Buying your first tractor is a daunting experience if you have not grown up on a farm and been around these amazing machines all your life. There are so many choices and decisions to make.
My strong advice to you in buying your first tractor is to talk to as many people as you can who own tractors and talk to them about what they are using and how they use it. Then make up a list of jobs you want to do on your place and then work out what kind of features you need on a tractor. Something like this:
|Task you need to do||What your tractor needs|
|Scooping up manure||Front loader|
|Slashing down grass & weeds||Bush hog – which means you need a PTO and a 3 pt hitch|
|Mowing lawns||Underbelly mower or a rear pull finishing mower – which means you need a mid PTO or a rear PTO and 3 pt hitch|
|Fencing||Post hole digger with auger – which needs a PTO and a 3 pt hitch|
|Snow clearing||Snow blower – which needs a PTO and 3 pt hitch OR a a front snow plow OR just a loader|
|Tilling gardens||Rear tiller – which needs a PTO and 3 pt hitch|
|Manure spreading||Manure spreader – which needs a 3 pt hitch. Some need a PTO|
If you don’t know what types of equipment you need, then go ask at a tractor dealer, or ask a friendly farmer..let them know the sort of tasks you want to do and see how they respond. Having the list will help you to make decisions later.

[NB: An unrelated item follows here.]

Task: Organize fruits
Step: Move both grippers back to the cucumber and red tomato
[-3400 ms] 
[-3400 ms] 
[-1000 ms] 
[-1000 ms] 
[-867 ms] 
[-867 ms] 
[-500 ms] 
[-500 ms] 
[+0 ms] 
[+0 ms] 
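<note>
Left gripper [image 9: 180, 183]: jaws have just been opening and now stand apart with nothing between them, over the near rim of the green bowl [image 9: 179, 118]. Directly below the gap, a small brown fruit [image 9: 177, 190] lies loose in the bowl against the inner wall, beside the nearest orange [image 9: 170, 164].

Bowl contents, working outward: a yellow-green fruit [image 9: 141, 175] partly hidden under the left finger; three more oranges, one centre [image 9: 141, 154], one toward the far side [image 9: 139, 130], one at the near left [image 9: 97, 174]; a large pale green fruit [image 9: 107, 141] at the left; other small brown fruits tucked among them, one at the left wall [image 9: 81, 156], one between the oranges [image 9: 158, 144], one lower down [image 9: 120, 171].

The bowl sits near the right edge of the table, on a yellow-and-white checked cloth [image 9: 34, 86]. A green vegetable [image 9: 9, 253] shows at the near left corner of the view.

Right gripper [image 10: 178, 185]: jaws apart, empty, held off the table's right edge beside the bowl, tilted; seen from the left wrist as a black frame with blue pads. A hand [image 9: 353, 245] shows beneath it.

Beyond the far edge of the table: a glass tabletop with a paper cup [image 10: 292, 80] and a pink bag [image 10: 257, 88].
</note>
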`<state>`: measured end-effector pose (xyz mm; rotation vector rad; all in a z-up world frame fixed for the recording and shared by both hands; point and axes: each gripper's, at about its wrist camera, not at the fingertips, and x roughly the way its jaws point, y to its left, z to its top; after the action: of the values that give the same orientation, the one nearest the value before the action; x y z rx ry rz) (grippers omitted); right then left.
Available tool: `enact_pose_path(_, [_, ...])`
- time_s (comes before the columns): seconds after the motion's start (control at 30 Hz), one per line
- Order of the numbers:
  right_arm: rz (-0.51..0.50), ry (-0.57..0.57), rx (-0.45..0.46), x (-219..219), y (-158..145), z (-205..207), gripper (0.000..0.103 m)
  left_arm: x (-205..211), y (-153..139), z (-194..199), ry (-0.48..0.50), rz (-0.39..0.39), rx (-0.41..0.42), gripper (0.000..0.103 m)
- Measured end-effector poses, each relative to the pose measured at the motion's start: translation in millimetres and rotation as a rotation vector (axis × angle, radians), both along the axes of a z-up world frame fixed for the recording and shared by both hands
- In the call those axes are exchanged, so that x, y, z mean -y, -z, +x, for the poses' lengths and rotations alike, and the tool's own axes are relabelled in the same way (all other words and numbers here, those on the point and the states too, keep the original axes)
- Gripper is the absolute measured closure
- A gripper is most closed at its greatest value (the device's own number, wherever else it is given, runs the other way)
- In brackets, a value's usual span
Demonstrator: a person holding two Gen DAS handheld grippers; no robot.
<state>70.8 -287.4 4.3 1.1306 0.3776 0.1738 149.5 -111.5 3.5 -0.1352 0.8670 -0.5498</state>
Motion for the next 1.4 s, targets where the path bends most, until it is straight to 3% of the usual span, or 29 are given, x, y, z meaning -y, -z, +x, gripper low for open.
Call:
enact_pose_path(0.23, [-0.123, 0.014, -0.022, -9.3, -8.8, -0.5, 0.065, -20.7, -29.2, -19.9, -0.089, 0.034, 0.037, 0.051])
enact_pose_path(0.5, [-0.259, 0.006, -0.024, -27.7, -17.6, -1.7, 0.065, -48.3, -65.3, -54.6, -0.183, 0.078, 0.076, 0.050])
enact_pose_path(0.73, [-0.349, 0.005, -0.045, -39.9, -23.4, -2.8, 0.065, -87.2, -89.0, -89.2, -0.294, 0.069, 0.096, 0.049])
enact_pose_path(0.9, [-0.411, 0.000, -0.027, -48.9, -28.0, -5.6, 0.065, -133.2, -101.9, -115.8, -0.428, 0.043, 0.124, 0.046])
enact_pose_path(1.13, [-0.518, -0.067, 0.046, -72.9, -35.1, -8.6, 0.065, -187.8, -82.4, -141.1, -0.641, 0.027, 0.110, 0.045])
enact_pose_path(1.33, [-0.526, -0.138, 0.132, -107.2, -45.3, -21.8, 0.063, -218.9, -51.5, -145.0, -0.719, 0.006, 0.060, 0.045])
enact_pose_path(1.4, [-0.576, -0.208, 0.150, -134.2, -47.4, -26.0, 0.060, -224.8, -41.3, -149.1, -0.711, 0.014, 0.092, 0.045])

Buying your first tractor – a guide
There are so many options and decisions you need to make and so here is my laypersons guide to help you get a head start on what these things and choices are:
There are two issues here you need to consider. One is how much physical power you need to have in your tractor. Most homesteaders with 10 or less acres who are slashing fields, moving objects with the leader etc can use a 24 horse power machine very effectively and get everything done. If you have more acres than that that need to be cut for hay or tilled, you might need to look at a slightly larger machine – like a 30 or so horse power. The larger the tractor the more power it will have in its PTO (see below)

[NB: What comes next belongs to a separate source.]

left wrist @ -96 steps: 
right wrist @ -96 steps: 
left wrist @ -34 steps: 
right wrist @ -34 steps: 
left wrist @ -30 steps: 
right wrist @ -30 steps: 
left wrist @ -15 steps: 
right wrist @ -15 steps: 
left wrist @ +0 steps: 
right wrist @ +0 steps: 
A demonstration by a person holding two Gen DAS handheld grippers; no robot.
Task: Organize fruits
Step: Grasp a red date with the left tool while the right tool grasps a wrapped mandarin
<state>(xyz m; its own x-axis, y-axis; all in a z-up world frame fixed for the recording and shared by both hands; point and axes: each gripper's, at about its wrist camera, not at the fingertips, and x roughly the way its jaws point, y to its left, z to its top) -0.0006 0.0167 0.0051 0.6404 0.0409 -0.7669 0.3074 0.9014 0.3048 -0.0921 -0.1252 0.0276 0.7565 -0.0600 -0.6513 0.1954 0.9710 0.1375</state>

The second consideration is where you need to use a tractor and the size limits that has. If you need it to work inside a small barn area, then a larger tractor will make it difficult and a smaller machine will be ideal.
Diesel or Gasoline
Most tractors are diesel. This is because they can get a lot more power from a smaller amount of fuel – and so its more economical. However, some folks like to have a gasoline powered tractor so they use the same fuel in all your farm and family equipment. The one downside of diesel is that it has a tendency to thicken in extremely cold temperatures (it turns to a jelly) requiring it to be warmed to get it flowing. Engine block heaters may be needed if you live in places with extreme winter temperatures. That said, modern diesel engines are designed to work in all these extremes. Which fuel type is really a personal choice.
4 wheel or 2 wheel drive
Having a 4 wheel drive tractor can really help you on steeper slopes and in muddy/snowy conditions. In some situations, like dragging out a buried rock, having 4 wheel drive makes a difference to the power that you can use. However, 4 wheel drive means more moving parts to wear out or break. Still, a wonderful compromise is a tractor that can engage 4 wheel drive when needed. For my money, having a 4 wheel drive was worth it!
Power Take-Off (PTO)
A PTO is a place to connect a shaft that is powered by the tractors engine to operate machinery. Most modern tractors have one at the back of the tractor so you can attach mowers, post hole diggers (augers) and other equipment that has rotating parts. Some tractors also have a PTO in the middle – underneath. The mid body PTO powers lawn mowers that are under the tractor (called belly mount mowers) and sometimes can drive front powered device, such as a snow blower.
Early PTO’s were directly attached to the drive mechanisms of the tractor, and so the tractor had to be in gear for them to operate. Later PTO’s were developed to run independently from the tractors gears, and these are called Live PTO’s.
Most small lawn tractors do not have a PTO. Older tractors may not have one either…and so its always worth checking.
A tractor without a PTO (and that would mean a very old tractor) really will limit you to what you can do around your farm.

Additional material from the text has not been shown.